Toutefois, celui qui marche par la foi n’est pas à l’abri des assauts de l’ennemi; souvent, de nouvelles tentations viennent l’assaillir immédiatement après une victoire. C’est ce qui arrive à Abram. «Et comme il s’en revenait après avoir frappé Kedor-Laomer et les rois qui étaient avec lui, le roi de Sodome sortit à sa rencontre» (v. 17). Cette démarche cachait évidemment un perfide dessein. «Le roi de Sodome» représente une pensée et une phase de la puissance de l’ennemi bien différentes de celles que nous voyons en «Kedor-Laomer et les rois qui étaient avec lui» Le premier nous fait entendre comme le sifflement du serpent, ceux-ci comme le mugissement du lion; mais, soit qu’Abram ait affaire au serpent, ou soit qu’il ait affaire au lion, la grâce du Seigneur lui suffit; et cette grâce agit en faveur du serviteur de Dieu au moment même du besoin. «Et Melchisédec, roi de Salem, fit apporter du pain et du vin, (or il était sacrificateur du Dieu Très-Haut); et il le bénit, et dit: Béni soit Abram de par le Dieu Très-Haut, possesseur des cieux et de la terre! et béni soit le Dieu Très-Haut, qui a livré tes ennemis entre tes mains!» (v. 18-20). Nous avons à remarquer ici, en premier lieu, le moment auquel Melchisédec entre en scène et, en second lieu, le double effet de son ministère. Ce n’est pas pendant qu’Abram est à la poursuite de Kedor-Laomer que Melchisédec vient à sa rencontre; mais bien quand le roi de Sodome est à la poursuite d’Abram; ce qui fait, moralement, une très grande différence. Pour entrer dans une lutte d’un caractère plus sérieux que celle dont il venait de sortir, Abram avait besoin d’une communion avec Dieu plus profonde aussi dans son caractère.

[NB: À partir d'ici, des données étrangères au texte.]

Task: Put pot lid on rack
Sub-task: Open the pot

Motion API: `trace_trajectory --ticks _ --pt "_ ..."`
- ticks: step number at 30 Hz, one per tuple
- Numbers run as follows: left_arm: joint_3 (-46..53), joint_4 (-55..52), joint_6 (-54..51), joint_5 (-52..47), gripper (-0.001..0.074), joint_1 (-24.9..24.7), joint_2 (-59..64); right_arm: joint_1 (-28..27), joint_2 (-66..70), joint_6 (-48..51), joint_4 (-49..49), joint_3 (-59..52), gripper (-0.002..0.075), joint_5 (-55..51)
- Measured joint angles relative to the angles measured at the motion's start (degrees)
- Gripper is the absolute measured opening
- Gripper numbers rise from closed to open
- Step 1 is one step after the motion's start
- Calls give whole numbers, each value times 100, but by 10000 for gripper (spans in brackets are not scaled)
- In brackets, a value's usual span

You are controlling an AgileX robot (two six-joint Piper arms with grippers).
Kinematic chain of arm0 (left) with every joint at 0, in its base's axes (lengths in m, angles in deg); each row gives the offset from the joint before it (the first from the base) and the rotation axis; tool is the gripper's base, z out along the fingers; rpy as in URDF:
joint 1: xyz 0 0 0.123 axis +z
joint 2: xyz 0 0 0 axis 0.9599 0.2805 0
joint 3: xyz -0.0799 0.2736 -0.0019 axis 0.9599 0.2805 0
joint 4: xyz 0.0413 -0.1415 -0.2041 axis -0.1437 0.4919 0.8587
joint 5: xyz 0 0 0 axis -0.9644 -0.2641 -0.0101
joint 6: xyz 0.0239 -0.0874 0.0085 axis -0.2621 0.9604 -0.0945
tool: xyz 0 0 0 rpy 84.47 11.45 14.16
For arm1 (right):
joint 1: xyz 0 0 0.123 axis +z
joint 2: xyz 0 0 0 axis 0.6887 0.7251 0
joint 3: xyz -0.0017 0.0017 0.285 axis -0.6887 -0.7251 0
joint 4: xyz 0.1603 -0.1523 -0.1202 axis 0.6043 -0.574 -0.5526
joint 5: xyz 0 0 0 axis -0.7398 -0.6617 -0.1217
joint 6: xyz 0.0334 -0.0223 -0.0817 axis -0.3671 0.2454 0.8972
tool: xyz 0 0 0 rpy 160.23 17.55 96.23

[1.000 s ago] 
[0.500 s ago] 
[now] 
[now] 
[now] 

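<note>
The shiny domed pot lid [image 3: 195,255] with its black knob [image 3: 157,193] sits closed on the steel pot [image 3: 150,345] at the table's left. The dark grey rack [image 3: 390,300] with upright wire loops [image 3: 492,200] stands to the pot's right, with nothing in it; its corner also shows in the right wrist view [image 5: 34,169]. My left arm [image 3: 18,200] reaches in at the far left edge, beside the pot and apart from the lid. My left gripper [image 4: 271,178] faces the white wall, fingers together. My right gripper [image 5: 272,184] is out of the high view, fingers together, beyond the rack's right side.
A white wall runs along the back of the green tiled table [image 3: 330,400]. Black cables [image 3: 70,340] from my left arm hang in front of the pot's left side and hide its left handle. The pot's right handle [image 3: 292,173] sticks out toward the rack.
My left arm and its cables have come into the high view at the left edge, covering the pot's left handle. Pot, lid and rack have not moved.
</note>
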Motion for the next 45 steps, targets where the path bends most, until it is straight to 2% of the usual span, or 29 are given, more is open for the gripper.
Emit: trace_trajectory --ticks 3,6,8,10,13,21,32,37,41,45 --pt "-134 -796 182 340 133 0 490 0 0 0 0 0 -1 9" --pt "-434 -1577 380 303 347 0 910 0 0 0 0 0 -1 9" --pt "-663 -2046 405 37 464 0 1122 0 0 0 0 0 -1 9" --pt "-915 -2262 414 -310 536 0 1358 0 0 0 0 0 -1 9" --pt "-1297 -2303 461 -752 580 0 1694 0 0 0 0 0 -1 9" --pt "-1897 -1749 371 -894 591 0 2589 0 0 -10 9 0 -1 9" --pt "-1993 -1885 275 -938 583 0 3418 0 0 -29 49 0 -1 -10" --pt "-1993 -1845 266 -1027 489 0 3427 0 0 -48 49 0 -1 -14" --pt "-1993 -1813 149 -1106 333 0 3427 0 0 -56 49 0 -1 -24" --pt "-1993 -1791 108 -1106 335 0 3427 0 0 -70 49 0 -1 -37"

Le «pain et le vin» de Melchisédec restaurèrent l’âme d’Abram, après sa lutte avec Kedor-Laomer; tandis que la bénédiction fortifia son cœur pour la lutte qu’il allait avoir à soutenir contre le roi de Sodome. Bien que victorieux, Abram était à la veille d’avoir à combattre; c’est pourquoi le sacrificateur royal restaure l’âme du vainqueur et fortifie le cœur du combattant. On éprouve une douce joie à considérer avec attention la manière dont Melchisédec présente Dieu à l’esprit d’Abram. Il l’appelle «le Dieu Très-Haut, possesseur des cieux et de la terre»; puis il déclare qu’Abram est «béni» de la part de ce même Dieu. C’est une puissante préparation pour la rencontre avec le roi de Sodome. Un homme «béni» de Dieu n’avait pas besoin de ce que l’ennemi pouvait lui offrir; et si «le possesseur du ciel et de la terre» occupait ses pensées, «les biens» de Sodome ne pouvaient avoir que peu d’attrait pour lui. Aussi, comme on peut s’y attendre, quand le roi de Sodome lui fait cette proposition: «Donne-moi les personnes, et prends les biens pour toi», Abram lui répond: «J’ai levé ma main vers l’Éternel, le Dieu Très-Haut, possesseur des cieux et de la terre: si, depuis un fil jusqu’à une courroie de sandale, oui, si, de tout ce qui est à toi, je prends quoi que ce soit, afin que tu ne dises pas: Moi, j’ai enrichi Abram!» Abram refuse d’être enrichi par le roi de Sodome. Comment aurait-il pu songer à délivrer Lot de la puissance du monde, si lui-même avait été gouverné par ce monde? Je ne puis délivrer mon prochain qu’autant que je suis libre moi-même; aussi longtemps que je suis moi-même dans le feu, il est impossible que j’en retire un autre. Le chemin de la séparation pour Dieu est le chemin de la puissance, comme il est aussi le chemin de la paix et du bonheur.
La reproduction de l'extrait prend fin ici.